Mourinho destaca exibição de Courtois: «Quem decidiu o melhor jogador estava a dormir»

Mourinho destaca exibição de Courtois: «Quem decidiu o melhor jogador estava a dormir»


José Mourinho voltou, na noite de terça-feira, a pisar os palcos da Liga dos Campeões ao leme do Real Madrid. Os «merengues» receberam e venceram o Inter Milão pela margem mínima (2-1), num jogo que o treinador português descreveu como uma «loucura».

Depois de a equipa espanhola ter estado a vencer por 2-0, ainda tremeu quando o Inter respondeu e reduziu a vantagem, durante a segunda parte, obrigando o Real a sofrer até ao apito final para segurar os primeiros três pontos na prova. Na conferência de imprensa, Mourinho não escondeu o desagrado com o rumo da partida e destacou a exibição decisiva de Courtois.

«Poderia ter terminado 5-1 ou 6-1 para nós. Também poderia ter terminado 6-6. Foi um encontro louco e uma loucura que não gosto muito. Prefiro poder marcar cinco, seis ou sete, mas com controlo absoluto e sem precisar de uma atuação absolutamente incrível do guarda-redes», afirmou.

«Quem decidiu o melhor jogador do jogo estava a dormir, porque se não derem a Courtois o título de melhor em campo hoje, nunca o receberá.
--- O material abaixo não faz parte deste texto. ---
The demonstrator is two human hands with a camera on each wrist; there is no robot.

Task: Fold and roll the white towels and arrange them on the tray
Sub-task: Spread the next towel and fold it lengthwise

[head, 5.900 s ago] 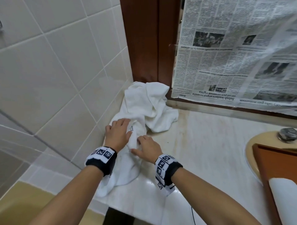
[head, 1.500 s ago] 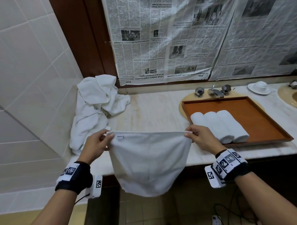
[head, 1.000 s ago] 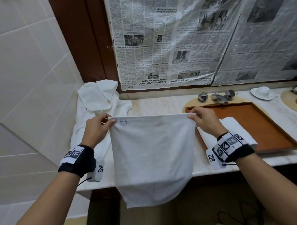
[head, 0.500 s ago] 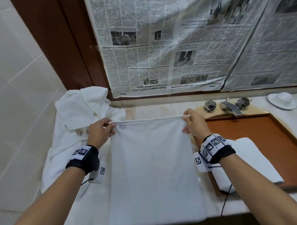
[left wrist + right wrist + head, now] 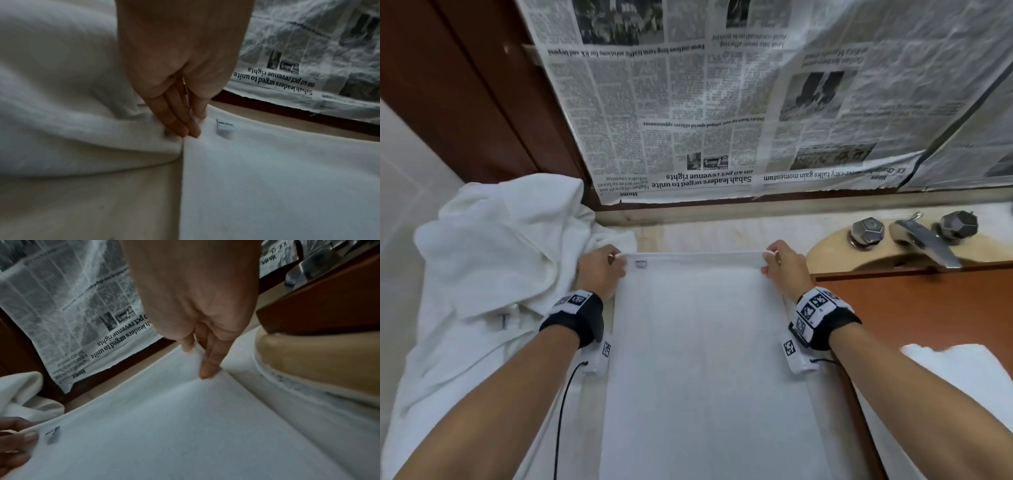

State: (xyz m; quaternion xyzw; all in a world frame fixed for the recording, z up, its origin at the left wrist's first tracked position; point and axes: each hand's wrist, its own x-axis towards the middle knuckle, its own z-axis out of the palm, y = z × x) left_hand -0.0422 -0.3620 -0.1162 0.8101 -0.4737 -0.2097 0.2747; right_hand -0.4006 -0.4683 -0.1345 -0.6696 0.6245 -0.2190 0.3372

Sem tirar mérito a Fede [Valverde], que venceu», atirou com alguma ironia à mistura.

O português reconheceu «não ter conseguido fazer coisas que gostaria de fazer», em parte devido à falta de jogadores que «pudessem ajudar a ter outro tipo de  controlo sobre o jogo». Recorde-se que Camavinga, Bernardo Silva e Arda Guler foram baixas no encontro por castigo. 

Questionado sobre a exigência do público do Bernabéu e os assobios registados durante as substituições, Mourinho demarcou-se das reações das bancadas e deixou claro o tratamento que dá aos jogadores.

«Não comento as reações do público nem hoje nem até ao meu último dia aqui, mas quando [Mbappé] foi substituído, dei-lhe um beijo e isso significa respeito pelo trabalho que fez pela equipa.»

Sobre Vinícius, que também tem estado sob escrutínio dos adeptos, o treinador assumiu o momento menos positivo do avançado dentro das quatro linhas, mas assegurou que tal não coloca em causa a sua entrega ao clube.

«Ele não está no seu melhor e todos nós vemos isso. Ele é o primeiro a saber disso e está a trabalhar para ser o jogador que decide partidas. Por não estar no seu melhor, está a trabalhar mais do que nunca nos treinos e jogos. Chegará o momento em que ele decidirá partidas» começou por dizer.

«Quem dá tudo não é obrigado a dar mais porque não tem mais para dar. E ele deu tudo», acrescentou.

Colocando o triunfo em perspetiva e sublinhando a força do adversário italiano, o técnico atirou: «Estou aqui há dois meses e meio, com alguns jogadores há menos de um mês, e estou no início do meu trabalho. Ainda falta muito. O Inter é uma equipa de topo e a melhor equipa de Itália com distância».